=== Activity ===
In the entries below, find the line with "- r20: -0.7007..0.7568" and the line with "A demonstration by". Return those two lines and all lines between them, exactly.
--- Data for analysis ---
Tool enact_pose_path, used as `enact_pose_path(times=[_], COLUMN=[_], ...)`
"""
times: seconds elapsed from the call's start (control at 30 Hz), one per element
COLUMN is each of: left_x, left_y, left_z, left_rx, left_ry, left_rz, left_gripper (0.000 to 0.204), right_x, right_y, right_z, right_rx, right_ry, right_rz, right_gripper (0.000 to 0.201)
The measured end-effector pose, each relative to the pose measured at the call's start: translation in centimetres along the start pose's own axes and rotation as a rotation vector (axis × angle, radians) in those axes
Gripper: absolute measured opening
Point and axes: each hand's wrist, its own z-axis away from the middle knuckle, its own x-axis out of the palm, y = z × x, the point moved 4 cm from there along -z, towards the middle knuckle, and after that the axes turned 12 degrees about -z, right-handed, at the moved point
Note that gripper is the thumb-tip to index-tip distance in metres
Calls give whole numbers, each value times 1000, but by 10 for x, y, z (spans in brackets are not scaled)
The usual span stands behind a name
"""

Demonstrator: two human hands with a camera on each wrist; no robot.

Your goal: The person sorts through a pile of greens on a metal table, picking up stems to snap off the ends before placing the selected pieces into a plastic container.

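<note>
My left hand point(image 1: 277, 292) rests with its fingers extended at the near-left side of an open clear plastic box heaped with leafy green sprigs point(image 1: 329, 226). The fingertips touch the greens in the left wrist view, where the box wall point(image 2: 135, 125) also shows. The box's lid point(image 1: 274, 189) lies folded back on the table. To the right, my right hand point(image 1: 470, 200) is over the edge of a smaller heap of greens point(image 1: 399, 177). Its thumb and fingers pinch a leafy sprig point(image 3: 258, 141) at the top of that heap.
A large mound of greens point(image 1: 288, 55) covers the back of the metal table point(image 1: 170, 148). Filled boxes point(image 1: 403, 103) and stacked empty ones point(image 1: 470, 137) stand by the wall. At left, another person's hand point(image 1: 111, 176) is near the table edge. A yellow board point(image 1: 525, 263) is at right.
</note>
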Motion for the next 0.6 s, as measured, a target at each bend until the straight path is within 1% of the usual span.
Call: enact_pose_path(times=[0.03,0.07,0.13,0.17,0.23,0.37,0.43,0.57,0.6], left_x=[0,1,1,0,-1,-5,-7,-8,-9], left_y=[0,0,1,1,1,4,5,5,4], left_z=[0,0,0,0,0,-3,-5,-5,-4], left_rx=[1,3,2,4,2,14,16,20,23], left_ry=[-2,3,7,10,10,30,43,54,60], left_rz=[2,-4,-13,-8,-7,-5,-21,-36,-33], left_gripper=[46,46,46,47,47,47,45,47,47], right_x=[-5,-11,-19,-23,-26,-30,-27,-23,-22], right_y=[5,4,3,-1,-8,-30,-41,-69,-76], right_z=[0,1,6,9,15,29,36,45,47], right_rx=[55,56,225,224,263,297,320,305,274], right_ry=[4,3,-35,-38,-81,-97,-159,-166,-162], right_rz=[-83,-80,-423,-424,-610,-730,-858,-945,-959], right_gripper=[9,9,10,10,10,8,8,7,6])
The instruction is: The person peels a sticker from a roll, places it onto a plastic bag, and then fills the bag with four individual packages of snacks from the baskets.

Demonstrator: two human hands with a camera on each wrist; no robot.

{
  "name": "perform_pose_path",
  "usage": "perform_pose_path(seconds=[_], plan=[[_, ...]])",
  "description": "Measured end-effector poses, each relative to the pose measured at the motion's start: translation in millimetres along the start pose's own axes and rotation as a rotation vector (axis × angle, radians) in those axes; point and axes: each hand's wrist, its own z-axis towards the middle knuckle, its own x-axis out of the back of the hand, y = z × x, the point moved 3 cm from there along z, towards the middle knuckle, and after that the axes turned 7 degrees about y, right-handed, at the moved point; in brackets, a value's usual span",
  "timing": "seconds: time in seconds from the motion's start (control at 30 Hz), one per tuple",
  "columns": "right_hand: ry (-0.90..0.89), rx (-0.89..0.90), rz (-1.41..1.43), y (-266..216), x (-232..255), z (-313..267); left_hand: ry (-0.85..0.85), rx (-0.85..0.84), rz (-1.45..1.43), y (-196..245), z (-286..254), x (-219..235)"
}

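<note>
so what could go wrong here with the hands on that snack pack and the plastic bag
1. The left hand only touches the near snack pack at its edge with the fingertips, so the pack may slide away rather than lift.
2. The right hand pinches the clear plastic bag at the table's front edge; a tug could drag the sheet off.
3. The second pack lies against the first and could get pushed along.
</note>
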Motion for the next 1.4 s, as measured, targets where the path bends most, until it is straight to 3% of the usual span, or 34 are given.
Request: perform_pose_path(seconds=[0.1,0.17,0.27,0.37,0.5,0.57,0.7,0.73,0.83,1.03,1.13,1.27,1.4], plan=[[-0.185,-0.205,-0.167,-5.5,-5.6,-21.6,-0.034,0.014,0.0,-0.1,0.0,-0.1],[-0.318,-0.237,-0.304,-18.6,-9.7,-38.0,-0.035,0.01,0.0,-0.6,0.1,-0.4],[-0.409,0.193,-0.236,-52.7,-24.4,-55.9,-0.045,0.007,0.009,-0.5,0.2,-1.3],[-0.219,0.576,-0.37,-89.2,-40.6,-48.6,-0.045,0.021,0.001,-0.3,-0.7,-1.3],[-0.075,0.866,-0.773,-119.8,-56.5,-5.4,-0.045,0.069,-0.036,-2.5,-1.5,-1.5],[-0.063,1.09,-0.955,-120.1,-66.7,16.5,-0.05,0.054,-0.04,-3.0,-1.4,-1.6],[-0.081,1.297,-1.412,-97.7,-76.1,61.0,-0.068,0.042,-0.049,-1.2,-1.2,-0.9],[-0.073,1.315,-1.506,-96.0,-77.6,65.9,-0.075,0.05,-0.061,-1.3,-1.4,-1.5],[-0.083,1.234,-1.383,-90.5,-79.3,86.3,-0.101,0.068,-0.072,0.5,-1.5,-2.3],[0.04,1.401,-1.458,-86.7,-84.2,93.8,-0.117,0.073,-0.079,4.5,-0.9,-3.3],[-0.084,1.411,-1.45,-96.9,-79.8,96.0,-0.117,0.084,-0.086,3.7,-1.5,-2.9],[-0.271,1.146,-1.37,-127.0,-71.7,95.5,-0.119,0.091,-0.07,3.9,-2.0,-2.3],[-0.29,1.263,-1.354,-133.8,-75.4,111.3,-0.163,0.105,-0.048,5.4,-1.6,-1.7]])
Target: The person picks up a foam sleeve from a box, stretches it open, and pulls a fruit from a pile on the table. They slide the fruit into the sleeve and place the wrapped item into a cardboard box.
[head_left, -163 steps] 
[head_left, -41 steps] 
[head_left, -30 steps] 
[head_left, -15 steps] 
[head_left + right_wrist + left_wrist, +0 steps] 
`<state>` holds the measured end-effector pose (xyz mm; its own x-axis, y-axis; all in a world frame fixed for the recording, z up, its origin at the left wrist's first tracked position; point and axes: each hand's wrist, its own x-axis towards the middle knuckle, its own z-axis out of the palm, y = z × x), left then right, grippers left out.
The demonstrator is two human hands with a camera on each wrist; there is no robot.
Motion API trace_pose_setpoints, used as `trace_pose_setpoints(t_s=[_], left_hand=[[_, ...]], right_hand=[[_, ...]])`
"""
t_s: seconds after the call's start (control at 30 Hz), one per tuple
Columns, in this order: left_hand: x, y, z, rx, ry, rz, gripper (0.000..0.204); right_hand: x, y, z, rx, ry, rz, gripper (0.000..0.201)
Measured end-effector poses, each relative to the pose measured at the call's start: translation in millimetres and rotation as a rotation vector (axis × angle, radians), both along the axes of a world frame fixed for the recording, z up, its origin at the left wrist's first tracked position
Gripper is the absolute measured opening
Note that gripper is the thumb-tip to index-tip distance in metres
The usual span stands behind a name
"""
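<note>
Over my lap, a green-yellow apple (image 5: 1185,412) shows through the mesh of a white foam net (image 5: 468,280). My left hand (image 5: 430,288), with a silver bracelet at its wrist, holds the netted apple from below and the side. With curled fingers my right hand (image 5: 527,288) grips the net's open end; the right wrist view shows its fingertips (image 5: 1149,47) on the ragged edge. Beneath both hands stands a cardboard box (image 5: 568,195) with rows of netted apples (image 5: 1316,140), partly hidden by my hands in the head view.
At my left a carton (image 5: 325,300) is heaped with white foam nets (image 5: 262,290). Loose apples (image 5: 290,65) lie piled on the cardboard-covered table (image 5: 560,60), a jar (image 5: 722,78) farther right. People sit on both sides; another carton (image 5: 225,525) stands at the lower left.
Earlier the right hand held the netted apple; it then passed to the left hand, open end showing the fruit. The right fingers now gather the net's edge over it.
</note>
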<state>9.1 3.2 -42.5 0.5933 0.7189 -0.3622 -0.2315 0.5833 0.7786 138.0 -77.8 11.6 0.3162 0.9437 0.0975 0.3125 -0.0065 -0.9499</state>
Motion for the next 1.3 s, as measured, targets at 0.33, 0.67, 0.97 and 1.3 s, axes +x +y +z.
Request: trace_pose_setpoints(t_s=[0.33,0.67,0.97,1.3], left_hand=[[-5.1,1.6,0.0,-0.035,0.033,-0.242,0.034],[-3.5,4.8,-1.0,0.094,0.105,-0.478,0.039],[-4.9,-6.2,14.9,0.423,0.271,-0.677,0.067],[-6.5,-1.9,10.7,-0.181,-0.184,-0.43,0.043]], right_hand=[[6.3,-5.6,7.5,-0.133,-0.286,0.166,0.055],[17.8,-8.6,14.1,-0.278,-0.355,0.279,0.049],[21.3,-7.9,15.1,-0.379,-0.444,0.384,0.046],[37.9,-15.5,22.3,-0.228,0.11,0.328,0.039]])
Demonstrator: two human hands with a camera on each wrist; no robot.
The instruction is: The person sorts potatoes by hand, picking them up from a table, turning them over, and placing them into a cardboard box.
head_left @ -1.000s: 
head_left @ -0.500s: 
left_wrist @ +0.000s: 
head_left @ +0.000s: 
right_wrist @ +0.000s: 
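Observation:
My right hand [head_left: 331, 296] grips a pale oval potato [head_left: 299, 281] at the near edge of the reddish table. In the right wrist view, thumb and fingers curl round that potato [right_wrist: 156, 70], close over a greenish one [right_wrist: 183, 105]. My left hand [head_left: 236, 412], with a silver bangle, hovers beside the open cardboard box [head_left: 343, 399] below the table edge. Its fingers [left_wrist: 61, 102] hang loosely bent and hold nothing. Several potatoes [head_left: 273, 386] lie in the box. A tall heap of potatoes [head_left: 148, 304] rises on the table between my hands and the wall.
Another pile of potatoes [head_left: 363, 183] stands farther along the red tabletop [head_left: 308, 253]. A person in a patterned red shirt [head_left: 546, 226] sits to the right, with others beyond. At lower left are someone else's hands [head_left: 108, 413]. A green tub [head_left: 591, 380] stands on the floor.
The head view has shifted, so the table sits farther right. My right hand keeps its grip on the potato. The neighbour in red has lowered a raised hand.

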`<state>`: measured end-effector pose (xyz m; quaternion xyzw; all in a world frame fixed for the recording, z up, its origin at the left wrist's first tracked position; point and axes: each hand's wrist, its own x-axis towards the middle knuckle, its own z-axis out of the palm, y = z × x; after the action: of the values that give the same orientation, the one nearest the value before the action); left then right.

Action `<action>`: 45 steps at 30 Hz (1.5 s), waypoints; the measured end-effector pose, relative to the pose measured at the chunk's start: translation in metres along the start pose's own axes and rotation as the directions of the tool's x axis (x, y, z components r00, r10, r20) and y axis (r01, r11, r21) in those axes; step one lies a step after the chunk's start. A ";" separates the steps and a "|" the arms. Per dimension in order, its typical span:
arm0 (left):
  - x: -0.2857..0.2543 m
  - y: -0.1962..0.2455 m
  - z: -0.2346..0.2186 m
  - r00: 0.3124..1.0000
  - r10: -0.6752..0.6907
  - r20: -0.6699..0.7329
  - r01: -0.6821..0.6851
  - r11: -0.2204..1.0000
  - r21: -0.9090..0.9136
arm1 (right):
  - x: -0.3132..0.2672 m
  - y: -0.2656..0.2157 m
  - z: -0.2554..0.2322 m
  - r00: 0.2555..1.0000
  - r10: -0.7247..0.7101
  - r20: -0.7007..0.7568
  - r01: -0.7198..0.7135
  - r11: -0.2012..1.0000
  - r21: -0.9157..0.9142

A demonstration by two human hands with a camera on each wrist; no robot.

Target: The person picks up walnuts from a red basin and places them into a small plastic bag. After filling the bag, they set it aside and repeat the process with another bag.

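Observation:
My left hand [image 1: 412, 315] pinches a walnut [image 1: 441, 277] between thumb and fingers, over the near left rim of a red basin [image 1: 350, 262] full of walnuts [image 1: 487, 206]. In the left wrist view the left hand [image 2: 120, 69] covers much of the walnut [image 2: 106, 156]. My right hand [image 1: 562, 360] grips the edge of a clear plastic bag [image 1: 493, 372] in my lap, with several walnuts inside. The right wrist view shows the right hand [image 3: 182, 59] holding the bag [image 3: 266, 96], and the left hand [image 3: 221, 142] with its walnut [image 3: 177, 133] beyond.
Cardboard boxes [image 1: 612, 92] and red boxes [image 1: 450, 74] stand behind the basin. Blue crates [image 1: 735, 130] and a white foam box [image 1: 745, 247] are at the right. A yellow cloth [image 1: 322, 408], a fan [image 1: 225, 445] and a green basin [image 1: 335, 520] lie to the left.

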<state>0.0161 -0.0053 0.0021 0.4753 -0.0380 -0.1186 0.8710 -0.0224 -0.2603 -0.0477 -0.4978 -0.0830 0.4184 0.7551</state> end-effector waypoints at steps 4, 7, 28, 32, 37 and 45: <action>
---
=== Final answer ===
  - r20: -0.7007..0.7568
  - r01: -0.7198..0.7135
  - r11: -0.2012..1.0000
  - r21: -0.9157..0.9142

A demonstration by two human hands with a camera on each wrist; no robot.

Nothing remains to be added to the output.